Biography of Lawrence Weiner
Lawrence Weiner was born in 1942 in New York and is one of the central figures in the formation of Conceptual art. Over a career that has spanned half a century, he has seen the predominant style shift from Abstract Expressionism to Minimalism, has witnessed the popularization of machine-made or industrially produced art and the rise of positing ideas as the central tenet of art. Throughout his multifaceted career Lawrence Weiner has remained contrastingly true to his core style, steadfastly adhering to a language-based practice. He created his first artist’s book, Statements, a 64-page offset publication, in 1968 and has carried this focus and technique throughout the decades.
Joining artists such as Sol LeWitt, Douglas Huebler, Joseph Kosuth, and Robert Barry, Lawrence Weiner became one of the flag-bearers of orthodox Conceptualism and is regarded as the founding figure of Postminimalism’s Conceptual art.
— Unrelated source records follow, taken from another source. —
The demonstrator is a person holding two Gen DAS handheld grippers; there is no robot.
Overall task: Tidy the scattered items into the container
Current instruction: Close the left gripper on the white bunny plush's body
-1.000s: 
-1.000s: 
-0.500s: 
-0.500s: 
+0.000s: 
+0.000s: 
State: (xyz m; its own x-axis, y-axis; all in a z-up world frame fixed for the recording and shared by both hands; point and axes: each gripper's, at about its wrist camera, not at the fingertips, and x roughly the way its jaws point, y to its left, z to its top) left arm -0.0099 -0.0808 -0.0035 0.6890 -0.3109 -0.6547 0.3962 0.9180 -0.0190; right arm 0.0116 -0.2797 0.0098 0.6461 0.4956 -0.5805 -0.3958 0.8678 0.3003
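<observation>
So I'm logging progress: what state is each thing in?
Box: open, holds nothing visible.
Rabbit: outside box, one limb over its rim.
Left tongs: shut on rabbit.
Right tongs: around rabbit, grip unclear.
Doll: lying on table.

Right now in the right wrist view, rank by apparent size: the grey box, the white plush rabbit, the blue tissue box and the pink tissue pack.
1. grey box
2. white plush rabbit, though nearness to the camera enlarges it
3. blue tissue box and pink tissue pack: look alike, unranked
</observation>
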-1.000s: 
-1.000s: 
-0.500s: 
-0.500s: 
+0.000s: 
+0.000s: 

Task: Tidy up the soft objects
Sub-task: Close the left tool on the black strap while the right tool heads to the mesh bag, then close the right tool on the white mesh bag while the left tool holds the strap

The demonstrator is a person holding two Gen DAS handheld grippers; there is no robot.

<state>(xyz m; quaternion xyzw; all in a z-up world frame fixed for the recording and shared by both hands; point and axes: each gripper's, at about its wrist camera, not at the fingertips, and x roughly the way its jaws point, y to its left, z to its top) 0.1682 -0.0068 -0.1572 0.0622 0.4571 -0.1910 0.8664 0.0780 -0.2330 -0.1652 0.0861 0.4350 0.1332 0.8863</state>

He is renowned for making work which occupies liminal space, rather than any physical realm and his treatment of publications as exhibitions. His work redefines the artist and viewer relationship, often presenting a work of art that is contained within an idea rather than a physical thing.
Perhaps Lawrence Weiner’s best-known work is his 1968 Declaration of Intent:
1. The artist may construct the piece.
2. The piece may be fabricated.
3. The piece need not be built.
Each being equal and consistent with the intent of the artist, the decision as to condition rests with the receiver upon the occasion of receivership.
A comprehensive retrospective of Lawrence Weiner’s work was held at the Museum of Contemporary Art in Los Angeles and the Whitney Museum of American Art in New York. Solo exhibitions of his work have also been held at Deutsche Guggenheim in Berlin, Tate Gallery in London and Stedelijk Museum in Amsterdam. Lawrence Weiner has also participated in documenta three times as well as the 2005 Venice Biennale.